Gambling Disorder Treatment: What Works Best According to Research

Gambling disorder, also called problem gambling, is a condition where gambling habits start to cause financial, emotional, and social harm in a person’s life. For those affected, knowing what actually helps can be the first step toward recovery.

Recent research from dozens of high-quality clinical trials has shed light on which treatments work best. Here’s what the evidence shows.

The Most Effective Approach: Cognitive-Behavioral Therapy (CBT)

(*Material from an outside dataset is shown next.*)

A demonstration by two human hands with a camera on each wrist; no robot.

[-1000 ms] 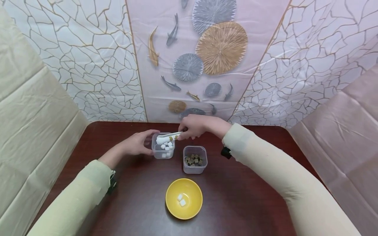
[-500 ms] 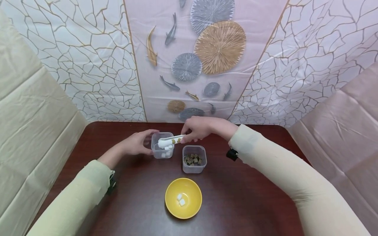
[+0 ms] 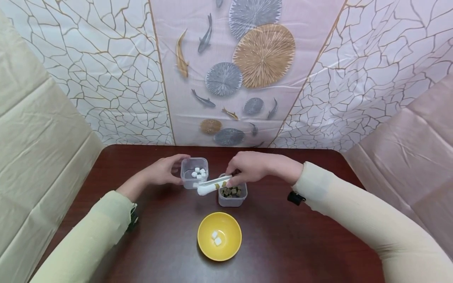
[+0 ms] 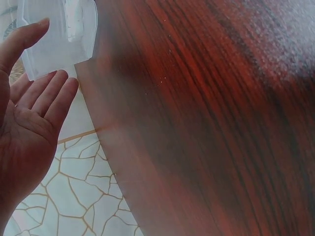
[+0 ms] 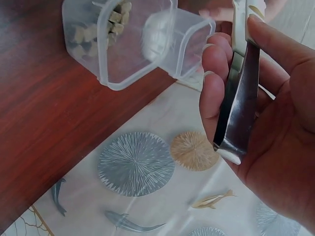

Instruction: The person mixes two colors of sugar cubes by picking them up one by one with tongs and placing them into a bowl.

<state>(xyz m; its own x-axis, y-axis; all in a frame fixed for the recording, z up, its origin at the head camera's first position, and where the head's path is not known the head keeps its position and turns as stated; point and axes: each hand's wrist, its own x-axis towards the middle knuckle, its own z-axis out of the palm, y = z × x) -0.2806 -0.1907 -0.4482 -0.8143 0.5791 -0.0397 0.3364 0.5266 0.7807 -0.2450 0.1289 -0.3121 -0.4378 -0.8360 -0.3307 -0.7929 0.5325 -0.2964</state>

Cognitive-behavioral therapy, or CBT, is one of the most well-studied and effective ways to treat gambling problems. It works by helping people understand the thoughts, feelings, and situations that trigger their urge to gamble. CBT also teaches skills to manage these urges, avoid relapsing, and build healthier habits.

Studies show that CBT can lead to a big drop in gambling severity and frequency, especially right after treatment. Some people even experience full remission from gambling disorder after going through CBT.

Face-to-Face Treatment Gets the Best Results

Therapy that’s delivered in person, whether one-on-one or in a group, tends to have the strongest results. Group therapy in particular showed especially large benefits in reducing gambling behavior and helping people stay in recovery

Remote Options Are Helpful, Too

Online programs, self-help tools, and therapy over the phone or video calls have become more common. These remote options can make support more accessible, especially for people who live in rural areas or who prefer more privacy. While these options can reduce gambling problems, their overall impact is smaller than face-to-face therapy, especially when it comes to helping people fully stop gambling.

Motivational Programs Can Support Change

Some treatments focus on motivation: helping people explore why they gamble, what it’s costing them, and what change could look like. These are often used to help people get started in treatment or stay committed. On their own, motivational therapies don’t seem to reduce gambling as much as CBT, but they can be a helpful add-on.

Are There Medications?

Right now, there are no approved medications specifically for gambling disorder. While research is ongoing, therapy is still the main approach used by professionals.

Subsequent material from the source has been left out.